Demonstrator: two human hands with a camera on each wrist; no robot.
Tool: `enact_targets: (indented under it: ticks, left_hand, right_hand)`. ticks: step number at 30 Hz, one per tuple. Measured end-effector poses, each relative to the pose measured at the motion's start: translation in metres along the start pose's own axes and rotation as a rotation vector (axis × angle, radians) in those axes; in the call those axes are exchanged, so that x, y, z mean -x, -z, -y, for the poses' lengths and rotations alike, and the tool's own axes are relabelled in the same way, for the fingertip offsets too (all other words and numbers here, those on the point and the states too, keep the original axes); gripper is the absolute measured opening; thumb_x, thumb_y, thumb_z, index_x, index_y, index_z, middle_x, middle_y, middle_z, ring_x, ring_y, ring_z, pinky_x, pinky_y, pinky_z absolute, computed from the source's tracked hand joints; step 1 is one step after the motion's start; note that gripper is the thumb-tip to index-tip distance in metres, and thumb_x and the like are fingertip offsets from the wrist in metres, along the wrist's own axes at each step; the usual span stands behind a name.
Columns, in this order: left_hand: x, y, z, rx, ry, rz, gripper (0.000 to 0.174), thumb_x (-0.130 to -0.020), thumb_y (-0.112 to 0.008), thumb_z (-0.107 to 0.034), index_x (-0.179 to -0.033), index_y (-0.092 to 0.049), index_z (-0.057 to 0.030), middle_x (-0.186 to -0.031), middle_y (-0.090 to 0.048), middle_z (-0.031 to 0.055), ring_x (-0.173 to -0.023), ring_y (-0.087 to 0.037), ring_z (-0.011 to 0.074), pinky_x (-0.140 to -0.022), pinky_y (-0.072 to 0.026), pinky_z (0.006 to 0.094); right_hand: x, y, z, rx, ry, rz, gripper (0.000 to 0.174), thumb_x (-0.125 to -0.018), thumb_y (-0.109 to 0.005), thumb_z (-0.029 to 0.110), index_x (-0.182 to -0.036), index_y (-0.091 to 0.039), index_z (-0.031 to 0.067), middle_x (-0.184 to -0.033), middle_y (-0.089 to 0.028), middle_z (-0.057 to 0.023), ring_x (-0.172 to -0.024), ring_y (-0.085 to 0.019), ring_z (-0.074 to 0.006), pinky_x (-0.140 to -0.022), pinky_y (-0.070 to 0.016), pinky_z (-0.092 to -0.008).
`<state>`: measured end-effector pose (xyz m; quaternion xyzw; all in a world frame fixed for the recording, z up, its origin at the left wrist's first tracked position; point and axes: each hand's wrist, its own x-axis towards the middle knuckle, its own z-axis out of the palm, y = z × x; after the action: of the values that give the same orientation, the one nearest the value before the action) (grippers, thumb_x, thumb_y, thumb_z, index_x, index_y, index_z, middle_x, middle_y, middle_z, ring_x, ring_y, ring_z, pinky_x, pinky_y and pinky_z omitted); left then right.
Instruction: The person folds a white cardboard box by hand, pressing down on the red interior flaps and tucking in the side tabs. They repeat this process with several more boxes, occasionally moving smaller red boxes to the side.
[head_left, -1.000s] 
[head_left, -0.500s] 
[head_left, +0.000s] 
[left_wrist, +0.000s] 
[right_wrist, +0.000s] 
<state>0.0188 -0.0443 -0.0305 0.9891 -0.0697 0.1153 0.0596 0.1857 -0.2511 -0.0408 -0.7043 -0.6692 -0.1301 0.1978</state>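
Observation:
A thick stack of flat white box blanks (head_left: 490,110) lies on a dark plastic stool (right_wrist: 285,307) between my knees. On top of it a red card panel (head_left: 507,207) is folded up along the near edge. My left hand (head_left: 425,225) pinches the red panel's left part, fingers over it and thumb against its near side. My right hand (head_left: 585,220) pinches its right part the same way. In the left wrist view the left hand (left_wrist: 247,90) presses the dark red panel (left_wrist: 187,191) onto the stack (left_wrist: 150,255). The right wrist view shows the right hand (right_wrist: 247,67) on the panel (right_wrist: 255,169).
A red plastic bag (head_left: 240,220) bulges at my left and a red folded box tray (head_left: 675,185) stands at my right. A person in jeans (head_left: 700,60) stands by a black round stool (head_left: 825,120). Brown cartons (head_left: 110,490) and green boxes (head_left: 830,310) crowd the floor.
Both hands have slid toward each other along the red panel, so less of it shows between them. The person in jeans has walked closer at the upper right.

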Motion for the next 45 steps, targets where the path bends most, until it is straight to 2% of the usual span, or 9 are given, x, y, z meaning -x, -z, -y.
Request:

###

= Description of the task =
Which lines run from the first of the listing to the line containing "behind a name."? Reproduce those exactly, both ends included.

= Worked solution =
Demonstrator: two human hands with a camera on each wrist; no robot.
Tool: `enact_targets: (indented under it: ticks, left_hand, right_hand)`. ticks: step number at 30 Hz, one per tuple. Measured end-effector poses, each relative to the pose measured at the motion's start: translation in metres along the start pose's own axes and rotation as a rotation vector (axis × angle, radians) in those axes; in the call those axes are exchanged, so that x, y, z mean -x, -z, -y, for the poses' lengths and rotations alike, and the tool's own axes are relabelled in the same way, for the fingertip offsets too (all other words and numbers here, those on the point and the states too, keep the original axes); gripper is the absolute measured opening; thumb_x, thumb_y, thumb_z, index_x, index_y, index_z, middle_x, middle_y, middle_z, ring_x, ring_y, ring_z, pinky_x, pinky_y, pinky_z absolute, computed from the source's tracked hand joints; step 1 is one step after the motion's start; note that gripper is the thumb-tip to index-tip distance in metres, and thumb_x and the like are fingertip offsets from the wrist in metres, along the wrist's own axes at each step; the usual span stands behind a name.

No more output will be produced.